» Exercise aim: Reproduce all of the data below without alteration; exclude every picture.

» Collected material:
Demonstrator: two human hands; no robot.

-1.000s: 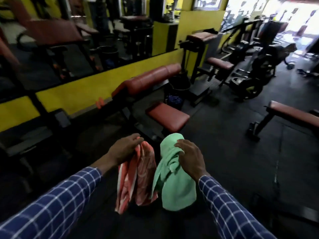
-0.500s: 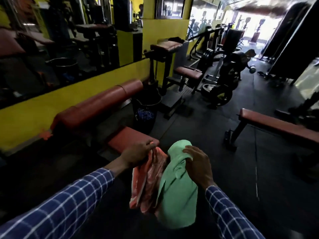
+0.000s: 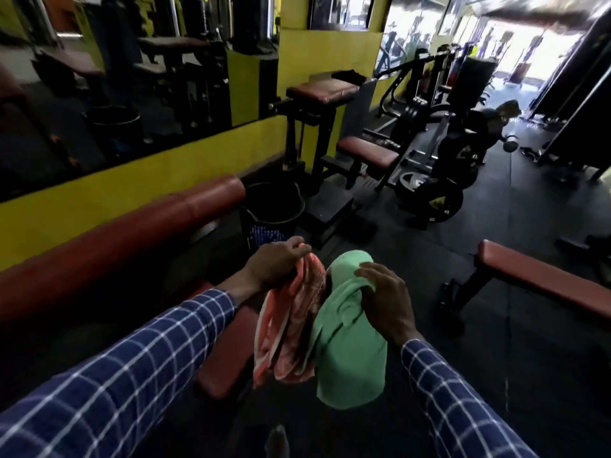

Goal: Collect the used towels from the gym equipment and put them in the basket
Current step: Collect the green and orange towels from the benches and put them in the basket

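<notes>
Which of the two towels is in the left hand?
The orange striped towel hangs from the left hand; the plain green towel is in the right hand.

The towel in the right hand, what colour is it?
Plain mint green towel, seen in the head view.

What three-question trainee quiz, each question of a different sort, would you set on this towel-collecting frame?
1. True or false: the left hand holds the mint-green cloth towel.
2. Which stands nearest beyond the hands? A) the flat red-padded bench at right B) the dark round plastic basket with a blue mesh side C) the black weight plate
3. Fill in: the right hand grips the green towel at its ____ end, the rest hanging down.

Key: 1 false, the left hand holds the orange-and-white striped towel; 2 B; 3 top.
</notes>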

» Answer area:
Demonstrator: two human hands; no robot.

-1.000s: 
-0.500s: 
+0.000s: 

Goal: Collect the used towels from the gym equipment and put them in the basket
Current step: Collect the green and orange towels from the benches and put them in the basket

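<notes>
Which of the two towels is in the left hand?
The orange striped towel hangs from the left hand; the plain green towel is in the right hand.

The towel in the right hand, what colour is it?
Plain mint green towel, seen in the head view.

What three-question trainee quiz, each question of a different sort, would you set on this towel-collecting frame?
1. True or false: the left hand holds the mint-green cloth towel.
2. Which stands nearest beyond the hands? A) the flat red-padded bench at right B) the dark round plastic basket with a blue mesh side C) the black weight plate
3. Fill in: the right hand grips the green towel at its ____ end, the rest hanging down.

Key: 1 false, the left hand holds the orange-and-white striped towel; 2 B; 3 top.
</notes>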

This answer has been given in full.